The preprocess_data() task preprocesses the MNIST dataset, which includes loading and scaling the image data and converting class labels into categorical format. The preprocessed data is then saved as NumPy arrays for subsequent use. This task returns a dictionary containing file paths to these preprocessed data arrays.

The train_model(data_paths_dict) task is responsible for building and training the Keras CNN model. It starts by loading the preprocessed data using the data paths provided in the input dictionary. The CNN architecture comprises convolutional and pooling layers, followed by flattening and dense layers. After model compilation, training begins with specified hyperparameters such as batch size and epochs. Once training is complete, the model is saved with a name, and the task returns this name as output.

The test_model(model_name) task loads the trained Keras model using the provided model name and evaluates its performance on the test dataset. It calculates and prints both the test loss and accuracy, providing insights into how well the model generalizes to unseen data.
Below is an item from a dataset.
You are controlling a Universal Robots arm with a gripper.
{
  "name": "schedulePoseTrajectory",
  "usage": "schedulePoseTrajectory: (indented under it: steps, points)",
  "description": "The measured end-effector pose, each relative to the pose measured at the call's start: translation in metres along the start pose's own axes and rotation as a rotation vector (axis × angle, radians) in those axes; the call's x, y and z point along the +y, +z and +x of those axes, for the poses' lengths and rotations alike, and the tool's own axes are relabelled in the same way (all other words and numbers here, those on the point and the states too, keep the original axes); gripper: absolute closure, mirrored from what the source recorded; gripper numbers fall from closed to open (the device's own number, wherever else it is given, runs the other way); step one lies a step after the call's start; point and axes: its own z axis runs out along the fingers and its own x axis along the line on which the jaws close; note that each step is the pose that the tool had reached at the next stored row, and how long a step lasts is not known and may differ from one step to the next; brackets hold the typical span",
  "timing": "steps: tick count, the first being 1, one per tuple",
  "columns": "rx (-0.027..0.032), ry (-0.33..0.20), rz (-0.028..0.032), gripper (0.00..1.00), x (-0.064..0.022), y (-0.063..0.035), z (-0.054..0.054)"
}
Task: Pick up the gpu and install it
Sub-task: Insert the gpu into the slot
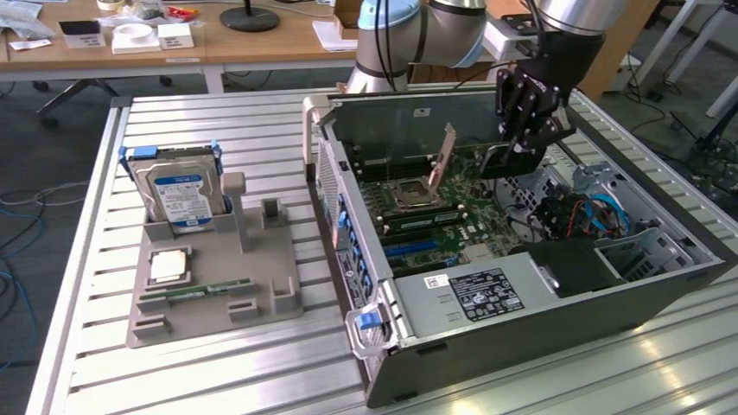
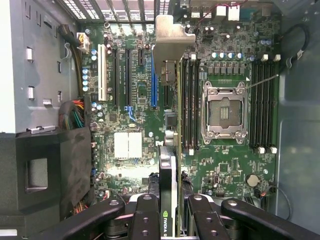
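The gpu ends in a bare silvery metal bracket with a dull sheen, and its shroud is black plastic. The gripper links look matt black. The motherboard is green lacquered board, the computer case grey painted sheet metal, the table ribbed, bright aluminium, and the holder matt grey plastic

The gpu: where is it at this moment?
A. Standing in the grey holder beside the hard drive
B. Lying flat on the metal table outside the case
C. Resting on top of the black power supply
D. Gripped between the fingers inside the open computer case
D: the wrist view shows the gpu edge-on between the fingers, over the motherboard in the open computer case.
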Motion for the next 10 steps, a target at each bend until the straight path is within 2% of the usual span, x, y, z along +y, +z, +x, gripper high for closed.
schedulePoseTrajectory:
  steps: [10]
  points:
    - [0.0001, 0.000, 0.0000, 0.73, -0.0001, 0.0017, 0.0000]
The DAG execution flow is straightforward. It starts with the preprocess_data() task, which prepares the data for model training. The output of this task is then passed as an input to the train_model(data_paths_dict) task, where the CNN model is constructed and trained. Finally, the test_model(model_name) task tests the trained model and reports its performance metrics.

@dag(
    dag_id="tutorial_mnist_keras_taskflow_api",
    schedule=None,
    start_date=pendulum.datetime(2021, 1, 1, tz="UTC"),
    catchup=False,
    tags=["example", "mnist", "keras"],
)
def tutorial_mnist_keras_taskflow_api():
    """
    This Airflow DAG demonstrates a simple task flow for training and testing a Keras model on the MNIST dataset.
    It consists of three tasks: preprocess_data, train_model, and test_model.
    """

    @task()
    def preprocess_data():
        """
        Preprocesses the MNIST dataset, scaling it and saving the preprocessed data as NumPy arrays.

        Returns:
            dict: A dictionary containing file paths to the preprocessed data arrays.
        """
        dirname = f"{os.path.dirname(__file__)}/data/"
        print("dirname: ", dirname)

        num_classes = 10
        path = f"{dirname}mnist.npz"

        (x_train, y_train), (x_test, y_test) = keras.datasets.mnist.load_data(path=path)
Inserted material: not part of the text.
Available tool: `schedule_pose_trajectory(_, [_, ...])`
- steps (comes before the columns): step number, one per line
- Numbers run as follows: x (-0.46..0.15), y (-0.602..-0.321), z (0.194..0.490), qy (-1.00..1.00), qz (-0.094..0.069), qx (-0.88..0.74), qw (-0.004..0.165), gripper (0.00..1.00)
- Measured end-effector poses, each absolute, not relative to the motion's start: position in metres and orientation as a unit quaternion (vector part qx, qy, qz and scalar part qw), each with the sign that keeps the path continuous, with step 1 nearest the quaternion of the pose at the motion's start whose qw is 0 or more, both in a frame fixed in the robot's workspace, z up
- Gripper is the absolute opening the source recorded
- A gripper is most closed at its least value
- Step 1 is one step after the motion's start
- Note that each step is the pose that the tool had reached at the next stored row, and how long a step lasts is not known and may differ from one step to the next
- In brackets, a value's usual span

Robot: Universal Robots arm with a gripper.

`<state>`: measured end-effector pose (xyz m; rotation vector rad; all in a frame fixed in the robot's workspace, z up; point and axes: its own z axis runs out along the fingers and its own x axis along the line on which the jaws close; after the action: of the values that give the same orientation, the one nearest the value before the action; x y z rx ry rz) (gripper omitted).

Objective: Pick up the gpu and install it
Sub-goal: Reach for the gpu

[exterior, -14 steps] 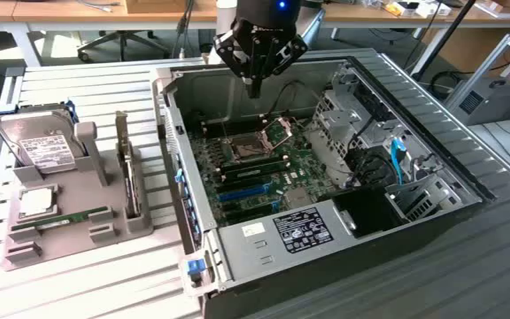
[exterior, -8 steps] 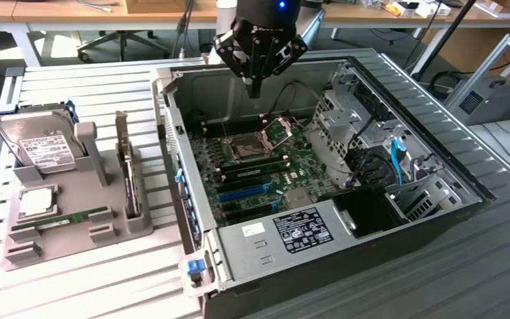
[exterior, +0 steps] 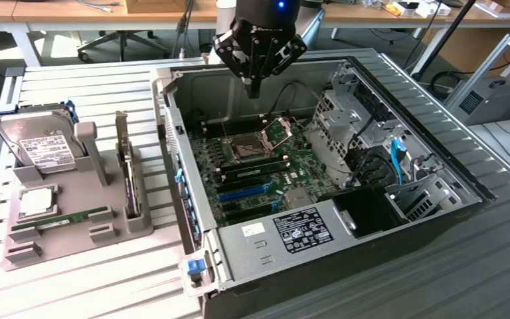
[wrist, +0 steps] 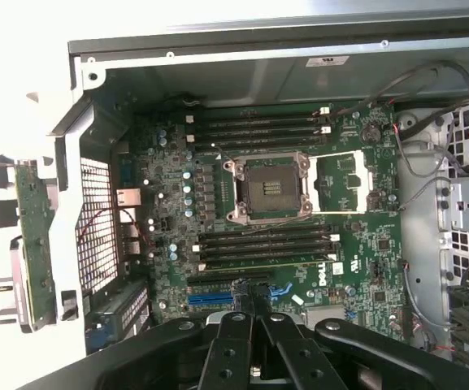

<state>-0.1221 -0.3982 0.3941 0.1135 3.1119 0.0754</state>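
Observation:
The gpu (exterior: 129, 174) is a thin dark card standing on edge in a slot of the grey holder (exterior: 104, 232), at the exterior view's left of the open computer case (exterior: 264, 266). In the wrist view the gpu (wrist: 33, 236) appears beyond the case's perforated wall. My gripper (exterior: 253, 90) hangs above the far part of the motherboard (exterior: 264, 166), well apart from the gpu. Its fingers are shut with nothing between them. In the wrist view the gripper (wrist: 252, 302) sits over the blue expansion slot (wrist: 210, 298), near the CPU socket (wrist: 268, 188).
The grey holder also carries a silver hard drive (exterior: 38, 143), a CPU chip (exterior: 37, 201) and a green RAM stick (exterior: 60, 219). Drive cages and cables (exterior: 370, 146) fill the case's side at the exterior view's right. A slatted metal table (exterior: 87, 279) lies under everything.

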Motion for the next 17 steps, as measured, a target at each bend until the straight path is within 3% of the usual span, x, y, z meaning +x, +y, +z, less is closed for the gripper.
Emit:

        # Scale images to the [0, 1] range
        x_train = x_train.astype("float32") / 255
        x_test = x_test.astype("float32") / 255
        # Make sure images have shape (28, 28, 1)
        x_train = np.expand_dims(x_train, -1)
        x_test = np.expand_dims(x_test, -1)
        print("x_train shape:", x_train.shape)
        print(x_train.shape[0], "train samples")
        print(x_test.shape[0], "test samples")
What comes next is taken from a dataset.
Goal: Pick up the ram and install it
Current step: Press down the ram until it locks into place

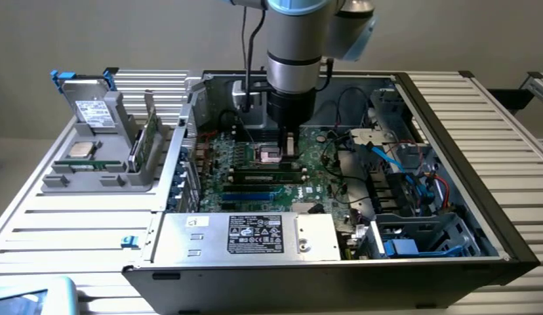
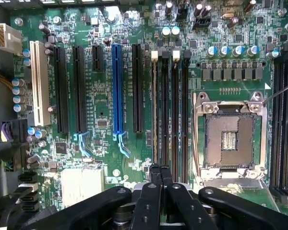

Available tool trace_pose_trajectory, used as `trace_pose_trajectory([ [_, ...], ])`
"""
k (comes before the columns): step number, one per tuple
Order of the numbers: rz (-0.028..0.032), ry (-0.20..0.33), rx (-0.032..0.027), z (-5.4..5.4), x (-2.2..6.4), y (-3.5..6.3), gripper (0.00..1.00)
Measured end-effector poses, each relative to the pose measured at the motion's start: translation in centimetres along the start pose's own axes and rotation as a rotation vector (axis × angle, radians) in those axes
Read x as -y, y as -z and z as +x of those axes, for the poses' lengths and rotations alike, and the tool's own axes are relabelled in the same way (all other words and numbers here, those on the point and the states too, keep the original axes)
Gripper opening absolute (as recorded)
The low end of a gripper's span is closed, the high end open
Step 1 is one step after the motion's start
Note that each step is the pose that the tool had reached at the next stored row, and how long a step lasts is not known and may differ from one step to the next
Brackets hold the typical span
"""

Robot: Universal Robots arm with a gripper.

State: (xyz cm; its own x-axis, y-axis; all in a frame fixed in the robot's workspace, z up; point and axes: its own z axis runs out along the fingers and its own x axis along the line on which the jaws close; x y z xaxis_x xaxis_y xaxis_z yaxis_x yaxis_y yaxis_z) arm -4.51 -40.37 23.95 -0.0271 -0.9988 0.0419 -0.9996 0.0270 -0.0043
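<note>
The claw (image 1: 287, 152) hangs from the arm inside the open computer case (image 1: 455, 131), low over the large green motherboard (image 1: 254, 195). Its fingers are pressed fully together with no gap between them. In the wrist view the closed claw (image 2: 159, 170) sits right at one end of the ram (image 2: 156, 110). From these pictures I cannot tell whether the tips pinch the stick's top edge or only bear on it.

The ram is a long, narrow, thin stick. It stands on edge in one of the memory slots in the middle of the board, just beside the processor socket (image 2: 229, 134). In the exterior view the ram (image 1: 267, 174) shows as a dark green strip with dark chips along its face, running across the board in front of the claw. From the wrist camera it is seen edge-on, a thin pale line along the slot with a pale latch at the far end. The neighbouring memory slots beside it are dark and bare.

On the other side of these slots is a row of long black card slots and one blue slot (image 2: 116, 86). A grey metal power supply (image 1: 245, 236) with a label sits at the near side of the case. On the exterior view's left, a grey holder (image 1: 96, 177) stands on the slatted worktop (image 1: 70, 223), with other parts in it.
</note>
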Motion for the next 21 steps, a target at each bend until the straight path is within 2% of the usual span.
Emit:
trace_pose_trajectory([
  [4, 0.0, 0.0, 0.0001, 0.0, -1.16, 0.22, 0.11],
  [7, 0.0004, 0.0, -0.0001, 0.1, -2.36, 0.23, 0.11],
  [11, 0.0037, 0.0, 0.0, 0.1, -3.7, 0.13, 0.11],
  [15, 0.0054, 0.0, -0.0026, 0.1, -4.02, -0.35, 0.11],
  [21, 0.0057, 0.0, -0.0096, 0.1, -4.27, -0.8, 0.11],
])
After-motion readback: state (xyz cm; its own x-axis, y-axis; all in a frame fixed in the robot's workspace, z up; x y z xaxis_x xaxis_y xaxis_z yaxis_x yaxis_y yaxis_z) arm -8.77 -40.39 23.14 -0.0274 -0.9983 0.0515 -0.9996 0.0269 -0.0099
        # convert class vectors to binary class matrices
        y_train = keras.utils.to_categorical(y_train, num_classes)
        y_test = keras.utils.to_categorical(y_test, num_classes)

        y_train_path = f"{dirname}y_train.npy"
        x_train_path = f"{dirname}x_train.npy"
        y_test_path = f"{dirname}y_test.npy"
        x_test_path = f"{dirname}x_test.npy"

        np.save(y_train_path, y_train)
        np.save(x_train_path, x_train)
        np.save(y_test_path, y_test)
        np.save(x_test_path, x_test)

        data_paths_dict = {
            "y_train_path": y_train_path,
            "x_train_path": x_train_path,
            "y_test_path": y_test_path,
            "x_test_path": x_test_path,
        }
        return data_paths_dict

    @task(multiple_outputs=True)
    def train_model(data_paths_dict: dict):
        """
        Trains a Keras model on the preprocessed MNIST dataset.

        Args:
            data_paths_dict (dict): A dictionary containing file paths to the preprocessed data arrays.

        Returns:
            model_data_paths_dict: A dictionary containing file paths to the preprocessed data arrays and the model name after training.
        """
        dirname = f"{os.path.dirname(__file__)}/data/"
        print("dirname: ", dirname)

        ## Load preprocessed train data
        y_train = np.load(data_paths_dict.get("y_train_path"))
        x_train = np.load(data_paths_dict.get("x_train_path"))

        ## Build the model
        input_shape = (28, 28, 1)
        num_classes = 10
        model = keras.Sequential(
            [
                keras.Input(shape=input_shape),
                layers.Conv2D(32, kernel_size=(3, 3), activation="relu"),
                layers.MaxPooling2D(pool_size=(2, 2)),
                layers.Conv2D(64, kernel_size=(3, 3), activation="relu"),
                layers.MaxPooling2D(pool_size=(2, 2)),
                layers.Flatten(),
                layers.Dropout(0.5),
                layers.Dense(num_classes, activation="softmax"),
            ]
        )
        model.summary()

        ## Train the model
        batch_size = 128
        epochs = 15

        model.compile(
            loss="categorical_crossentropy", optimizer="adam", metrics=["accuracy"]
        )

        model.fit(
            x_train, y_train, batch_size=batch_size, epochs=epochs, validation_split=0.1
        )
        model_path = f"{dirname}model.keras"
        model.save(model_path)

        model_data_paths_dict = deepcopy(data_paths_dict)
        model_data_paths_dict["model_name"] = model_path
        return model_data_paths_dict

    @task()
    def test_model(model_data_paths_dict: str):
        """
        Tests a trained Keras model on the test dataset and prints the test loss and accuracy.

        Args:
            model_data_paths_dict: A dictionary containing file paths to the preprocessed data arrays and the model name after training.
        """
        ## Load preprocessed test data
        y_test = np.load(model_data_paths_dict.get("y_test_path"))
        x_test = np.load(model_data_paths_dict.get("x_test_path"))

        model = keras.models.load_model(model_data_paths_dict.get("model_name"))

        score = model.evaluate(x_test, y_test, verbose=0)
        print("Test loss:", score[0])
        print("Test accuracy:", score[1])

    data_paths_dict = preprocess_data()
    model_data_paths_dict = train_model(data_paths_dict)
    test_model(model_data_paths_dict)


tutorial_mnist_keras_taskflow_api()